▶ TASK ITEM
Exactly the lines from the one with "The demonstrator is" to the end of the listing must be repeated, both ends included, with nothing added.

═══ SOURCE DATA

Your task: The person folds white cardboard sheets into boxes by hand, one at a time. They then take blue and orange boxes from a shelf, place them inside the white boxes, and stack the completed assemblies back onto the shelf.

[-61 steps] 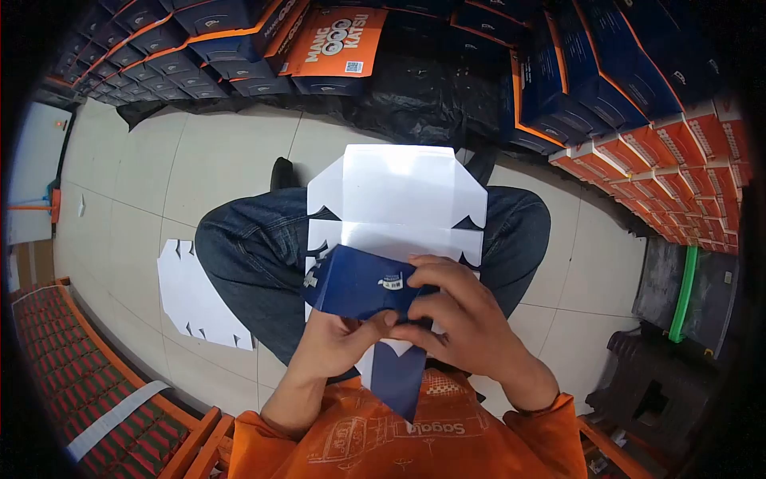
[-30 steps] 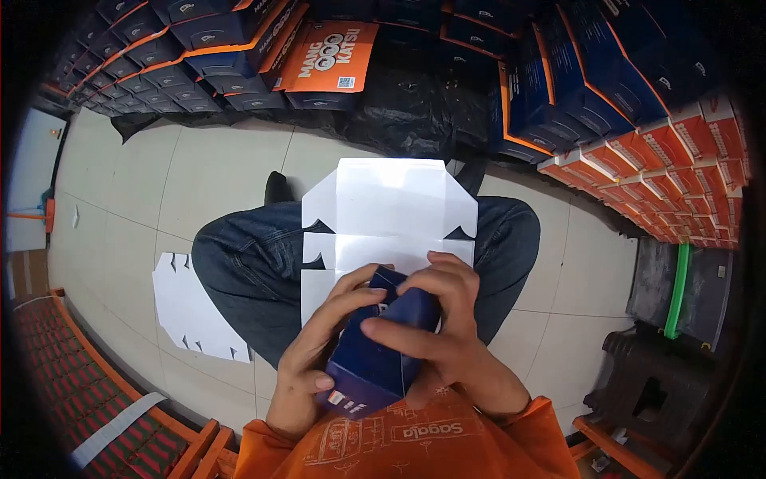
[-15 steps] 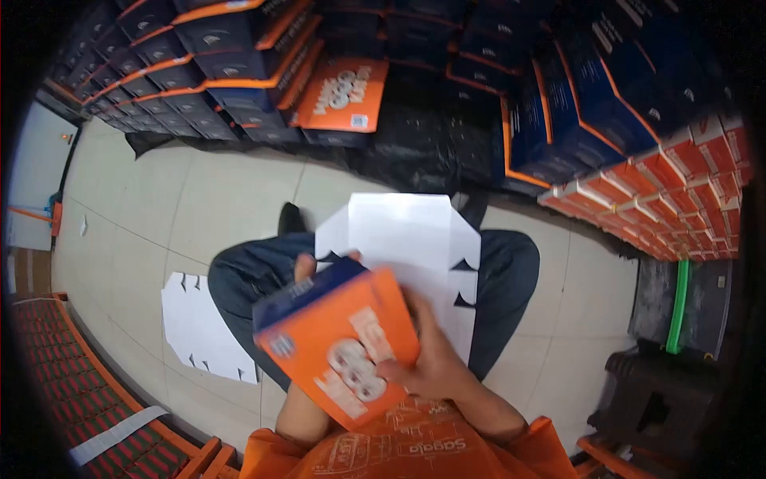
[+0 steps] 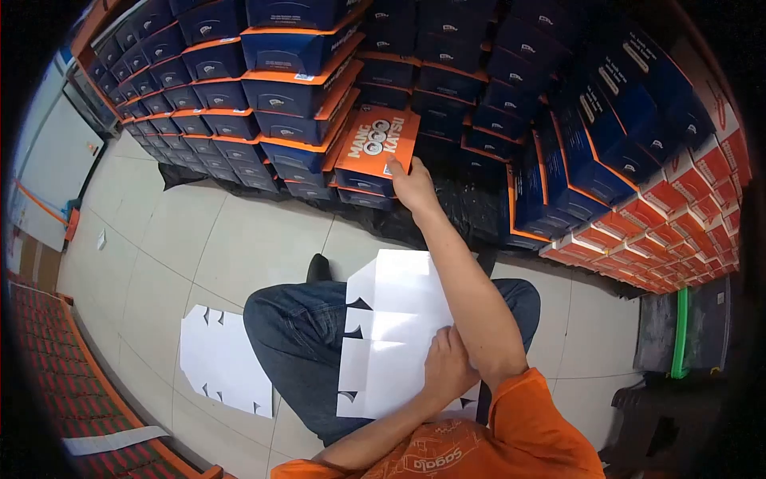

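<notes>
My right hand (image 4: 415, 188) reaches far forward and grips the near right corner of an orange-topped navy box (image 4: 377, 142). Its thumb lies on the lid, and its other fingers are around the right side. That box rests on a low stack of like boxes. On my lap lies a white die-cut cardboard sheet (image 4: 391, 307), with creases and dark curved notches, partly covered by my right forearm. My left hand (image 4: 449, 367) rests over this sheet, fingers curled; whether anything is within them is hidden.
Another white cut sheet (image 4: 226, 361) lies on the tiled floor to my left. Navy boxes (image 4: 215, 60) are piled high ahead, with red-and-white boxes (image 4: 678, 215) at right. A dark stool (image 4: 658, 423) stands at lower right; a patterned woven surface (image 4: 56, 375) is at left.
The orange-and-navy box has gone from my lap to the stack ahead, with my right hand stretched out on it. My left hand has come off the box onto the sheet. The view has tilted up.
</notes>
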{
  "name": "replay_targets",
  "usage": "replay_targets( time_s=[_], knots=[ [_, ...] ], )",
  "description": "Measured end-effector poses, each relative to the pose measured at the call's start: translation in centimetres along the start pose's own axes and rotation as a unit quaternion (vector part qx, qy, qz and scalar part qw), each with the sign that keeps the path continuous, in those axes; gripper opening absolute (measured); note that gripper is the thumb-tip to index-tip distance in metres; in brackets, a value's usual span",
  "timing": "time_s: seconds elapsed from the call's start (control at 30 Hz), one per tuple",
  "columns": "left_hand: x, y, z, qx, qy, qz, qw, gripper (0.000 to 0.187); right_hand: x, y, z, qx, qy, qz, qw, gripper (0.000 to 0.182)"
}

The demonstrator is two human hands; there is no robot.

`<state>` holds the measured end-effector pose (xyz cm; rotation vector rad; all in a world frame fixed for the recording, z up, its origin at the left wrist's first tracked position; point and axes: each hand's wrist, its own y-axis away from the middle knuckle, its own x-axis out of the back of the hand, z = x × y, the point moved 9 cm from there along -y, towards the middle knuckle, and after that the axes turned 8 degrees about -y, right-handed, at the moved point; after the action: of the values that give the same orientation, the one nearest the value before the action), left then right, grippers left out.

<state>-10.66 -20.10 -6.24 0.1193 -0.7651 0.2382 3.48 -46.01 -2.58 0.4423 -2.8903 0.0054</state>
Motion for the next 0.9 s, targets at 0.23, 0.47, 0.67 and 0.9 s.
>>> replay_targets(
  time_s=[0.23, 0.47, 0.67, 0.9],
  knots=[
    [-1.0, 3.1, -4.7, 0.075, 0.265, -0.199, 0.94, 0.033, 10.4, 7.8, 1.0, 0.003, -0.071, -0.013, 0.997, 0.044],
    [2.1, 4.6, -6.5, 0.14, 0.421, -0.105, 0.89, 0.027, 20.7, 30.2, 4.7, 0.007, -0.082, 0.022, 0.996, 0.015],
    [7.6, 2.5, 2.6, -0.047, 0.295, -0.03, 0.954, 0.021, 18.6, 38.2, -3.7, 0.221, 0.112, -0.054, 0.967, 0.036],
    [4.2, 3.4, 7.0, -0.159, 0.125, -0.11, 0.973, 0.044, 20.6, 35.3, -5.0, 0.237, 0.257, 0.027, 0.937, 0.027]
  ],
)
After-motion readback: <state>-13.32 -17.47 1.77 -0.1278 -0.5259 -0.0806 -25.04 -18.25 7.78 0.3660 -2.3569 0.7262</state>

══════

▶ EXERCISE OUTPUT
The demonstrator is two human hands; there is no robot.

`<state>` holds the measured end-effector pose (xyz cm; rotation vector rad; all in a world frame fixed for the recording, z up, its origin at the left wrist's first tracked position; point and axes: each hand's wrist, its own y-axis away from the middle knuckle, its own x-axis out of the back of the hand, z = x × y, the point moved 9 cm from there along -y, towards the middle knuckle, and after that the axes turned 8 degrees about -y, right-handed, at the moved point; after the action: of the values that give the same orientation, the one nearest the value before the action), left then right, grippers left out.

<state>-10.66 -20.10 -6.24 0.1193 -0.7651 0.2382 3.48 -46.01 -2.58 0.4423 -2.8903 0.0054</state>
Motion for the next 0.9 s, targets at 0.23, 0.47, 0.67 and 0.9 s.
>>> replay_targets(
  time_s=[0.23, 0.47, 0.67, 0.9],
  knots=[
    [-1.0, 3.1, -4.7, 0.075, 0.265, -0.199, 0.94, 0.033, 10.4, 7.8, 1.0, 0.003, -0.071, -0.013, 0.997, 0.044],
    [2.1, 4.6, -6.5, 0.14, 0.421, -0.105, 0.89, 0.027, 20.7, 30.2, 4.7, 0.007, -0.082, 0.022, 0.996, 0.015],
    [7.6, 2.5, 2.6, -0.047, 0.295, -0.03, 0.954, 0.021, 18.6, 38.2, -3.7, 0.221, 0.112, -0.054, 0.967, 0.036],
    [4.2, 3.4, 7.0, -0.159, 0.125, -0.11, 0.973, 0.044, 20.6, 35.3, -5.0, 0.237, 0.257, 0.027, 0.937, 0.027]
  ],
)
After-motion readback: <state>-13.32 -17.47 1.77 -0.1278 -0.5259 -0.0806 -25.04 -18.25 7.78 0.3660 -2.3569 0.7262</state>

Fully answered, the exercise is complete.